[Devlog] Coordinates and scale

Adrien Foucart, PhD in biomedical engineering.

Get sparse and irregular email updates by subscribing to https://adfoucart.substack.com. This website is guaranteed 100% human-written, ad-free and tracker-free.

Part 1 - why it’s complicated

When working with digital pathology images, particularly in a context where we have to use multiple libraries, compare to different modalities, and work at different scale, it’s very easy to get lost in the coordinates systems. It’s (for me at least) an extremely common source of error in my code, where I mix my axes or screw up in some way the indexing of the region I’m trying to adress.

Let’s take a quick example to see what I mean. To open whole-slide images (WSI), I use the Openslide library:

import openslide

slide = openslide.OpenSlide("path/to/slide.ndpi")

These WSI are multi-scale, meaning that they have been scanned at different levels of magnifications in the microscope. From the OpenSlide object, we can get information about the available levels, magnification, and corresponding resolution.

max_mag = float(slide.properties[openslide.PROPERTY_NAME_OBJECTIVE_POWER])
mpp_x = float(slide.properties[openslide.PROPERTY_NAME_MPP_X])
mpp_y = float(slide.properties[openslide.PROPERTY_NAME_MPP_Y])

print(f"Maximum magnification: {max_mag}x")
print(f"Maximum resolution: {mpp_x:.2f}x{mpp_y:.2f}µm/px")
print(f"Number of levels: {slide.level_count}")
for level in range(slide.level_count):
    print(f"[{level}] {slide.level_dimensions[level]}px\t" +
          f"@{max_mag/slide.level_downsamples[level]:.2f}x\t" +
          f"{mpp_x*slide.level_downsamples[level]:.2f}x{mpp_y*slide.level_downsamples[level]:.2f}µm/px (" +
Maximum magnification: 20.0x
Maximum resolution: 0.46x0.46µm/px
Number of levels: 8
[0] (76800, 38016)px    @20.00x 0.46x0.46µm/px (downsample=1.0)
[1] (38400, 19008)px    @10.00x 0.92x0.92µm/px (downsample=2.0)
[2] (19200, 9504)px @5.00x  1.84x1.84µm/px (downsample=4.0)
[3] (9600, 4752)px  @2.50x  3.67x3.67µm/px (downsample=8.0)
[4] (4800, 2376)px  @1.25x  7.35x7.35µm/px (downsample=16.0)
[5] (2400, 1188)px  @0.62x  14.69x14.69µm/px (downsample=32.0)
[6] (1200, 594)px   @0.31x  29.38x29.38µm/px (downsample=64.0)
[7] (600, 297)px    @0.16x  58.76x58.77µm/px (downsample=128.0)

At this point, we have not yet accessed the image data. If we want to do that, we need to call the read_region method, which takes as input three parameters: the location (of the top-left corner), the level and the dimensions. Here, we get a first common source of error, which is that the location needs to be expressed in “pixels at the highest available resolutions” (i.e. level 0), while the dimension is expressed at the target level. In both cases, the convention used for the axis order is (x, y), with x being the “width” direction and y the “height”.

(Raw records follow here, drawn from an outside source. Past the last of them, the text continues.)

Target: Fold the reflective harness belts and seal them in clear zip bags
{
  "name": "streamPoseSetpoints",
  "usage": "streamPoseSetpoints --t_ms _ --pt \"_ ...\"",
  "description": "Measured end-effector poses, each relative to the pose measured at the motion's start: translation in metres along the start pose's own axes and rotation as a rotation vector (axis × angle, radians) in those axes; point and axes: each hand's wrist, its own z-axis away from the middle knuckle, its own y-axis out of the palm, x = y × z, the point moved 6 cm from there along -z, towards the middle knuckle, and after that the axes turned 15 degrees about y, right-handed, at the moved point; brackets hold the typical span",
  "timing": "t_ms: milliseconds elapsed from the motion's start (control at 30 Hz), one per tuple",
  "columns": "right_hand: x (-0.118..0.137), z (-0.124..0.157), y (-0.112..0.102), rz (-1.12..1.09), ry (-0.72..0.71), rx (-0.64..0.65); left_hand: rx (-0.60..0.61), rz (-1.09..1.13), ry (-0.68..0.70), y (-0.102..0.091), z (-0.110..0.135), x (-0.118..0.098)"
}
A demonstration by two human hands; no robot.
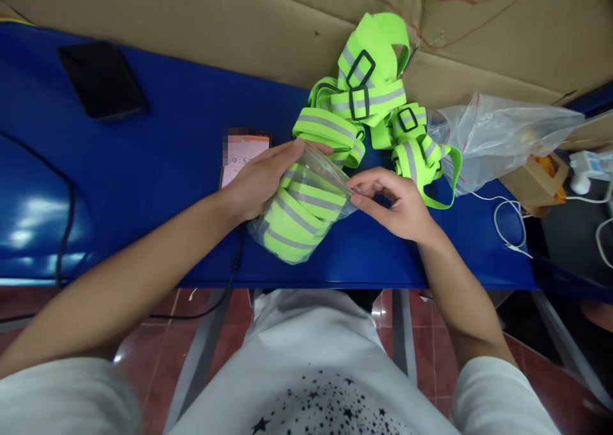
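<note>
A clear zip bag holds a folded neon-yellow reflective strap with grey stripes. My left hand grips the bag along its left side and upper edge, with some fingertips hidden behind the plastic. At the right end of the bag's opening, my right hand pinches the edge between thumb and index finger. Just beyond the bag lies a pile of similar reflective straps with black buckles. A phone with a lit screen rests beside my left hand, partly covered by it.
More clear plastic bags lie to the right, near a small cardboard box and a white cable. A black flat object sits at the far left of the blue table. Brown cardboard borders the back.
</note>
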Motion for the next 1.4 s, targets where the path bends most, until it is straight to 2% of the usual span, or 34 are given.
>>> streamPoseSetpoints --t_ms 67,233,367,500,600,700,767,900,967,1033,1100,1167,1233,1333,1400 --pt "-0.004 0.0 0.002 -0.058 0.059 0.06 -0.002 -0.032 0.003 -0.002 -0.002 -0.001" --pt "-0.012 -0.001 0.015 -0.233 0.197 0.316 0.007 -0.121 0.017 -0.002 -0.002 -0.006" --pt "-0.007 -0.003 0.013 -0.363 0.199 0.318 0.034 -0.142 0.069 0.003 0.0 -0.013" --pt "-0.002 0.0 0.016 -0.318 0.139 0.366 0.069 -0.133 0.086 0.006 0.001 -0.017" --pt "-0.002 0.001 0.013 -0.244 0.101 0.292 0.073 -0.13 0.077 0.005 0.001 -0.016" --pt "-0.003 -0.001 -0.001 -0.148 0.077 0.056 0.058 -0.135 0.111 0.003 -0.001 -0.017" --pt "-0.002 -0.001 -0.01 -0.095 0.063 -0.047 0.073 -0.133 0.145 0.003 -0.001 -0.018" --pt "-0.002 -0.003 -0.009 -0.058 0.06 0.022 0.145 -0.174 0.197 0.007 -0.001 -0.019" --pt "-0.006 -0.005 -0.007 -0.098 0.106 0.065 0.15 -0.198 0.203 0.007 -0.001 -0.018" --pt "-0.015 -0.007 -0.003 -0.149 0.22 0.12 0.15 -0.2 0.193 0.008 0.0 -0.016" --pt "-0.026 -0.007 0.003 -0.146 0.364 0.234 0.152 -0.174 0.175 0.01 0.0 -0.015" --pt "-0.032 -0.007 0.006 -0.11 0.439 0.305 0.126 -0.136 0.154 0.011 0.0 -0.014" --pt "-0.03 -0.009 0.001 -0.107 0.407 0.261 0.08 -0.116 0.135 0.01 0.0 -0.012" --pt "-0.023 -0.01 -0.008 -0.11 0.284 0.131 0.023 -0.133 0.104 0.007 -0.001 -0.01" --pt "-0.019 -0.009 -0.008 -0.064 0.217 0.093 -0.015 -0.187 0.129 0.006 -0.001 -0.011"
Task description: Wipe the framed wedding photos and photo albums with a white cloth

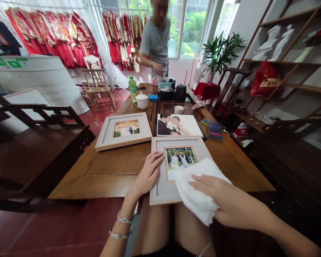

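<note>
A light-wood picture frame (160, 194) with a grey mat leans at the near edge of the table, part of it over my lap. The small wedding photo (180, 157) inside shows a couple outdoors. My left hand (149, 171) lies on the frame's left side, fingers stretched over the mat. In my right hand (214, 191) is a white cloth (195, 182), pressed on the frame's lower right part and hiding that corner. A second framed photo (125, 128) lies further back on the left. Behind my frame is a larger wedding photo print (179, 125).
The wooden table (109, 178) also bears a white lidded cup (141, 100), a green bottle (132, 87), a small white cup (179, 110) and a phone (214, 130). A person (156, 43) stands at the far end. Wooden chairs (37, 121) flank the left side.
</note>
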Demonstrator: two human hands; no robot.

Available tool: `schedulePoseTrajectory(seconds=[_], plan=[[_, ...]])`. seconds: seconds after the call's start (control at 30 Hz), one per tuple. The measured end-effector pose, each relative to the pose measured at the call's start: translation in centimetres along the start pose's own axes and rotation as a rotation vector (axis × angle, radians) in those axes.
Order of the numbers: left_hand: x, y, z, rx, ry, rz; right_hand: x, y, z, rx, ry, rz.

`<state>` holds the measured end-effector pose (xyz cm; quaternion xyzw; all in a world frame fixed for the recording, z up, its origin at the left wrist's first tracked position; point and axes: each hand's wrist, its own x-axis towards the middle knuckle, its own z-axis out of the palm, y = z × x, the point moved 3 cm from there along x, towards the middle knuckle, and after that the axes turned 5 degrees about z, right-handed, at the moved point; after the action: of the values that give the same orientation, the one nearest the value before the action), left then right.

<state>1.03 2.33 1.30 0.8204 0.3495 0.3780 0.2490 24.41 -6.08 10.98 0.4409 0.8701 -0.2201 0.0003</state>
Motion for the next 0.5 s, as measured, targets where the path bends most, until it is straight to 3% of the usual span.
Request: schedulePoseTrajectory(seconds=[0.1,0.3,0.4,0.5], plan=[[0.0,0.1,0.0,-0.008,0.013,-0.009,2.5,-0.6,0.7,0.033,0.032,-0.083],[0.0,0.3,0.0,-0.021,0.039,-0.021,4.1,-1.2,0.3,0.325,-0.173,-0.480],[-0.1,0.4,0.0,-0.014,0.028,-0.023,3.3,-0.8,-0.3,0.332,-0.196,-0.445],[-0.1,0.3,0.0,-0.005,0.006,-0.013,3.1,0.4,-0.7,0.196,-0.094,-0.282]])
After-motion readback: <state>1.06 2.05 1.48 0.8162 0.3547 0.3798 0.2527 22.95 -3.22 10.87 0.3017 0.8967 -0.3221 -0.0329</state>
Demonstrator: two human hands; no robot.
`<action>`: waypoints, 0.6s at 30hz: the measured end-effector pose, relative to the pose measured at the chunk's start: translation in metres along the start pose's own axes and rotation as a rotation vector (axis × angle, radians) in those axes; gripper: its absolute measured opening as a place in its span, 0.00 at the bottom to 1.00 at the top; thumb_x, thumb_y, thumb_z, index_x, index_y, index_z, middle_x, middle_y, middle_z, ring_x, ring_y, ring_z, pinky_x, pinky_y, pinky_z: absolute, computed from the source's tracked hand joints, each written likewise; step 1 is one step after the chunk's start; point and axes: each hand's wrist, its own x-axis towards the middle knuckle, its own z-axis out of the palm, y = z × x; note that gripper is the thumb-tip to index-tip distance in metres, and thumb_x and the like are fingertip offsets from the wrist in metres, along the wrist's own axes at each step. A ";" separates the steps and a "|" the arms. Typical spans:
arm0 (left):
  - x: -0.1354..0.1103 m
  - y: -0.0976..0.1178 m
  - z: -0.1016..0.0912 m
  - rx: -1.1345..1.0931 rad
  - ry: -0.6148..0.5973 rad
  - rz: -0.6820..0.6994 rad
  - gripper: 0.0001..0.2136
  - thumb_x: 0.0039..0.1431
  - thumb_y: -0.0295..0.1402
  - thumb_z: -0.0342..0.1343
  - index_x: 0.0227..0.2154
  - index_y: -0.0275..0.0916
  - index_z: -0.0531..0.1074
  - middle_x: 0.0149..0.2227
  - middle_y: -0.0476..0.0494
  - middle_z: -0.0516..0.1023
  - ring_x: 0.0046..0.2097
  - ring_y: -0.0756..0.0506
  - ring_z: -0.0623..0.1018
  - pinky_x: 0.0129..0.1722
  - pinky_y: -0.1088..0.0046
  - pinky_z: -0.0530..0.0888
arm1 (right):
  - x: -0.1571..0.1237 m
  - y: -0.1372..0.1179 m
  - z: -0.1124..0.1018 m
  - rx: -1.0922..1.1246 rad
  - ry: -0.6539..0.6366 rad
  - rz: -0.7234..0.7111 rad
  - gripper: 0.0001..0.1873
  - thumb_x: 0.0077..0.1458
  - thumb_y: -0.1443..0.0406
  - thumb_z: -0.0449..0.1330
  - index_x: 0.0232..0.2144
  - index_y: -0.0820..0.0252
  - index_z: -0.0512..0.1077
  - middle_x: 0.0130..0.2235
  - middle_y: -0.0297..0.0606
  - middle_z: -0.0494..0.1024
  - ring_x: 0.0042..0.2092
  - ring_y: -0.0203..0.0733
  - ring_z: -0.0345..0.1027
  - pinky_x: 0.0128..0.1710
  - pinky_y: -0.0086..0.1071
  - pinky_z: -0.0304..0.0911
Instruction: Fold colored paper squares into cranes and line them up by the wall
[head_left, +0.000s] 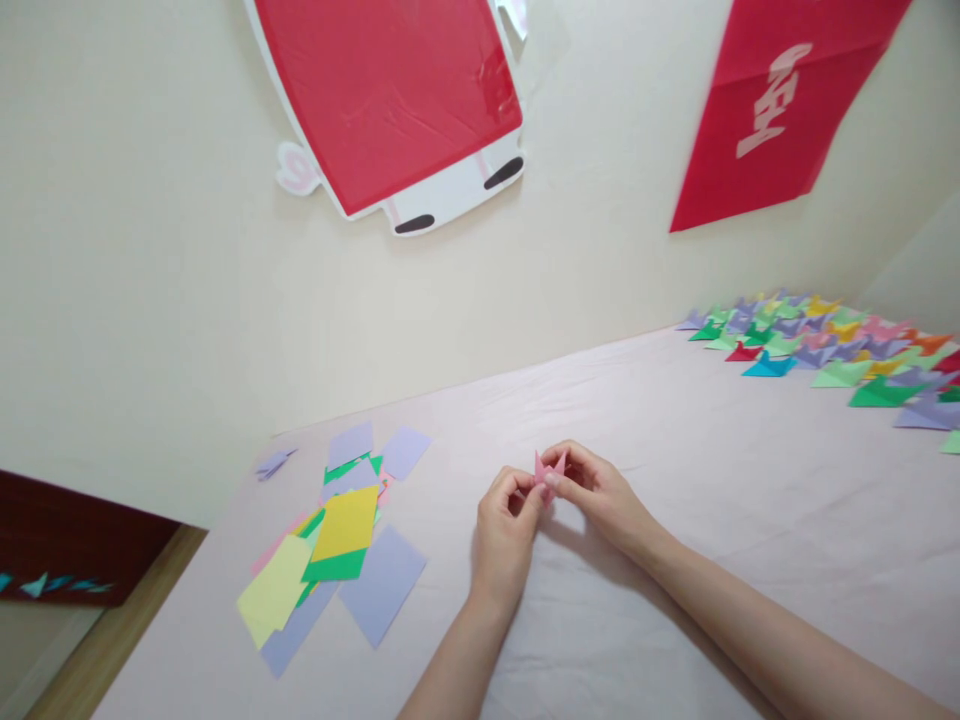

So, let’s first look at the whole image at the lowest level of magnification:

from matplotlib import pyplot as plt
%matplotlib inline

im_low = slide.read_region((0, 0), 7, (600, 297))

Full image at lowest available magnification (~59x59µm/px)

Now if we want to look more specifically at the tissue region on the left at a higher magnification (say, 1.25x, corresponding to “level 4” in this image), we have some computations to do. We can easily determine good coordinates and dimensions at the level that we’re currently looking at. Something like (10, 130) for the top-left corner, (120, 150) for the dimensions should work. But we need to convert those values to the right coordinates systems. For the location, it’s the highest available resolution, which is 128x higher than the one we were looking at.

So we need:

location = (10*128, 130*128)

And for the dimensions, we need to look at level 4, which is 8x more magnification than the current view, so we need:

dimensions = (120*8, 150*8)

Let’s check if our math was correct:

tissue_region = slide.read_region(location, 4, dimensions)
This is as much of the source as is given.